Putting it all together to isolate the lag
In all cases it is worth checking there is no obvious resource saturation (CPU, memory) on the master and replica. The replica should also be a machine with the same resources as the master.
If the I/O thread is slow it likely means the network connection between the master and replica is unreliable or saturated.
In our case it was the SQL thread that was struggling. Unfortunately there can be a number of causes of this, and it can be tricky to isolate. This blog post has some good recommendation of things to look into.
During our investigation we noticed that the lag started soon after attaching the third-party MySQL instance (Fivetran) as a replica of our replica (you can daisy-chain replication like this). However it wasn’t immediately obvious what specifically about this would cause our master<->replica process to run more slowly.
By default replicas don’t write to their own binlog6, however by attaching a replica to it, the source replica will start writing to a binlog.

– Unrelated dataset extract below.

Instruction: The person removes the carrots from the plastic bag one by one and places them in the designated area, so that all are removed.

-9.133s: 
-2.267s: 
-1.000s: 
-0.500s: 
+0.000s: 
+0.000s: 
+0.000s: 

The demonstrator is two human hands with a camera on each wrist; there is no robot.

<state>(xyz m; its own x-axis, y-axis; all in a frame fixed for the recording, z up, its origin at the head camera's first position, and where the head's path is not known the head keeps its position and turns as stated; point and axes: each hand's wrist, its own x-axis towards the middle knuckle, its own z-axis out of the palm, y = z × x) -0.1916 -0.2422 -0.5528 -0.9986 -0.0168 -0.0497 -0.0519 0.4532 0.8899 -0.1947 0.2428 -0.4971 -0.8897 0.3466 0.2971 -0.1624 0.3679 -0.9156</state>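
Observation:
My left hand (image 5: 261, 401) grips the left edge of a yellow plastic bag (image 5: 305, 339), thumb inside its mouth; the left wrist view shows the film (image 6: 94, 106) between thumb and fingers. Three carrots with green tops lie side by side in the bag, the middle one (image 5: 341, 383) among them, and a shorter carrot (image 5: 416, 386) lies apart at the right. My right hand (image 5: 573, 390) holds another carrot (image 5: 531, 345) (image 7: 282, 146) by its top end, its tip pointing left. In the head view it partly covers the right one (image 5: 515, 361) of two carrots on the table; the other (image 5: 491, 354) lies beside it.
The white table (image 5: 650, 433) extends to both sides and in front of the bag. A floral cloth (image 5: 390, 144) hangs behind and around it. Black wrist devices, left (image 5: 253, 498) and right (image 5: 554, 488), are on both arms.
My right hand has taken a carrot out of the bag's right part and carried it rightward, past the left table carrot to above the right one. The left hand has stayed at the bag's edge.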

However writing to a binlog didn’t explain why it couldn’t keep up - after all, the master was writing to a binlog and was keeping up with writes with the same hardware.
After some investigation it turned out that the Fivetran MySQL instance
required us to send the replication events in ROW
format.
The master was using MIXED
format. This meant the SQL thread on the
replica was performing significantly more disk writes than the master.
We use AWS EBS as the disk, so these additional writes were particularly
expensive as they are made over a LAN.
We were still under our provisioned EBS IOPS, but since all the writes were coming from a single threaded process, we couldn’t effectively make use of any parallelism in the OS or hardware.
So how did we solve the problem?
We realized that by default, RDS MySQL flushes the binlog updates to disk on each write. This makes a lot of sense for point-in-time recovery: if the database crashes before the binlog entry is written to disk, then that write will not make it into a new database if a point-in-time restore is performed.
However for our replicas we don’t need synchronous writes to disk. If we
want to restore a replica, we will do that from a master snapshot.
Luckily the MySQL
sync_binlog
option lets you turn off flushing on each write, and instead
leaves it to the OS.
You can set this in the replica’s MySQL config file (e.g. /etc/mysql/my.cnf
) with
[mysqld]
sync_binlog=0
# ...
Or dynamically by running the query
SET GLOBAL sync_binlog=0;
This is what we did, and our database rapidly crunched through all of the lag it had accumulated!
Thanks to Jim Fisher for reviewing this and helping with the introduction.
Footnotes
-
We were running MySQL 5.6 on RDS with standard MySQL replication (not GTID-based or synchronous replication with NDB Cluster). ↩
-
Note: the binlog is distinct from the write-ahead log or “redo log” that InnoDB uses. ↩
-
The
RAND()
function is actually made deterministic by setting a random number generator seed in the binlog itself. You can see this in the example binlog output I shared:SET @@RAND_SEED1=313260617, @@RAND_SEED2=516001561/*!*/;
. More information in the MySQL docs. ↩ -
This is due to the complexity of implementing concurrent writes such that the data on the replica is consistent with the master: how you would ensure the transactions are applied in the same order? This blog post discusses this difficulty in more detail. ↩
-
I omitted some of the irrelevant lines in the output of these commands. ↩
-
You can manually configure replicas to write to a binlog with
log_slave_updates
. ↩